Não confundir com vaca atolada porque aí muda a cultura
Parece que aqui, no sudeste excêntrico da Asia, a receita de bife rendang é sacra como a do nosso picadinho.
Rendang é um curry da Malásia.
Um prato extravagantemente rico, fácil de preparar, mas que leva tempo e muita paciência para cozinhar.
Na vida, faltou-me.
Ao contrário de muitos, este é um curry seco, a carne não nada em molho, muito menos, berço esplêndido.
Ruínas fumegantes, // o molho confunde-se com a sorte, salve! De Sumatra// Desmorona bem-vinda a carne. Curry grosso e escuro // aos olhos que turva de pranto picante,// mas formosíssimo exala
vapor // num arroz simples e branco que o envolve
de indômita virtude// feitos e d’alta resignação.
(Nolasco revira-se na tumba e eu nem pisco)
Fato é que a vida tem dessas e eu fui me associar a um bando de donas de casa com pouca ou nenhuma ocupação.
Da fauna toda, um pedaço: a indonésia em segundas núpcias com um australiano solteirão.
O primeiro filho foi deixado para o pai.
Junto com ele, histórias fantásticas de vilas e de dinheiro imaginário.
A vida de hoje é simulacro do que seria uma novela bem ao gosto do povo.
Riqueza temperada com pequenos dramas, senhorio a ser servido de rosé gelado.
Tudo à beira da piscina cujo deck necessita de um reparo.
A nossa personagem dizia-se estilista de noivas.
Contratando costureiras baratas na terra natal, ela produzia, na verdade, um sem número de saias e vestidos mal acabados, arrematados a preços nada camaradas por conhecidas do círculo social da escola dos dois novos filhos.
Não posso negar que alguns me caiam muito bem.
Numa dessas, uma madame polida em Londres e Nova York, mas completamente desacreditada por ser filipina, levou e não pagou.

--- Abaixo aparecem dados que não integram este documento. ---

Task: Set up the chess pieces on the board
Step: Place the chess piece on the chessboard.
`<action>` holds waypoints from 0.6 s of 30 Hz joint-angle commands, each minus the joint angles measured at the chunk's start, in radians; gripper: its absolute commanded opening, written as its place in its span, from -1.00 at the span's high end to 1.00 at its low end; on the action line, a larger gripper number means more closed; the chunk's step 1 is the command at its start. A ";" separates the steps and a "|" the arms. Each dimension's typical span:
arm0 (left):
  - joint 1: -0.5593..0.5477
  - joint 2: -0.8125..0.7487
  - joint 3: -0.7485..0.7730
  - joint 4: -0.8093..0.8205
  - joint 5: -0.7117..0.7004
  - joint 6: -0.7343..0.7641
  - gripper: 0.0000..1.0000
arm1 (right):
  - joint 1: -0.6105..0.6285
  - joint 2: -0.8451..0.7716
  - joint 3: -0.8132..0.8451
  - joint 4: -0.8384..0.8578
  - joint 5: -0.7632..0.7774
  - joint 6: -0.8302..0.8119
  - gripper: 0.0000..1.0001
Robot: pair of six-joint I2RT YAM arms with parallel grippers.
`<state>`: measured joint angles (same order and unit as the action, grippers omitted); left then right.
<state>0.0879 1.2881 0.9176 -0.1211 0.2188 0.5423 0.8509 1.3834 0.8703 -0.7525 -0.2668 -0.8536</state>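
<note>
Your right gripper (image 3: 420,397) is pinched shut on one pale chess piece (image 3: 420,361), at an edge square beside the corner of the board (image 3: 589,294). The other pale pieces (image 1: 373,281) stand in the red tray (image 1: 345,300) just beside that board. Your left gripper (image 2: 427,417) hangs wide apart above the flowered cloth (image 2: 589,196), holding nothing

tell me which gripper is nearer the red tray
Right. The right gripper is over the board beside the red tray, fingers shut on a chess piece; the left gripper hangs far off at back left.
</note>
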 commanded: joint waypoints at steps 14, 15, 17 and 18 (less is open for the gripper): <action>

Ah! Os pontos de virada das novelas populares.
Para ajudar a colega, e sempre me expondo aos riscos da selva do segundo escalão da sociedade, aquele que joga dados, cartas ou tarô para arriscar tudo por um degrau perto do topo, fui desenrolar a pendência.
O uso de palavras é sempre arma cruel.
Não importa a cultura.
As peças, depois de dois meses sequestradas, voltaram para a dona como resultado de um jogo de xadrez jogado em whatsApp.
Como recompensa, prometeu-me um bife.
Passados dez dias e nada do bife, recebo uma foto.
A carne num barro marrom, como que atolada numa poça da chuva dessa manhã.
Acompanhada de legumes verde-escuro – provavelmente pimentão que dá azia.
Já ia eu levantando as mãos para o céu a agradecer mais um almoço de segunda-feira solucionado quando ela soltou:
“- Fiz o bife, mas algumas amigas (as ricas) quiseram comprá-lo.
É wagiu (20 dólares 300 gramas).
Se você encomendar agora, consigo entregar amanhã”.
Recusei elegante alegando ter feito uma feijoada imaginária que seria degustada ao longo dos três próximos dias.
Fazer o quê?
O hexâmetro nunca gozou de grande popularidade em línguas Latinas.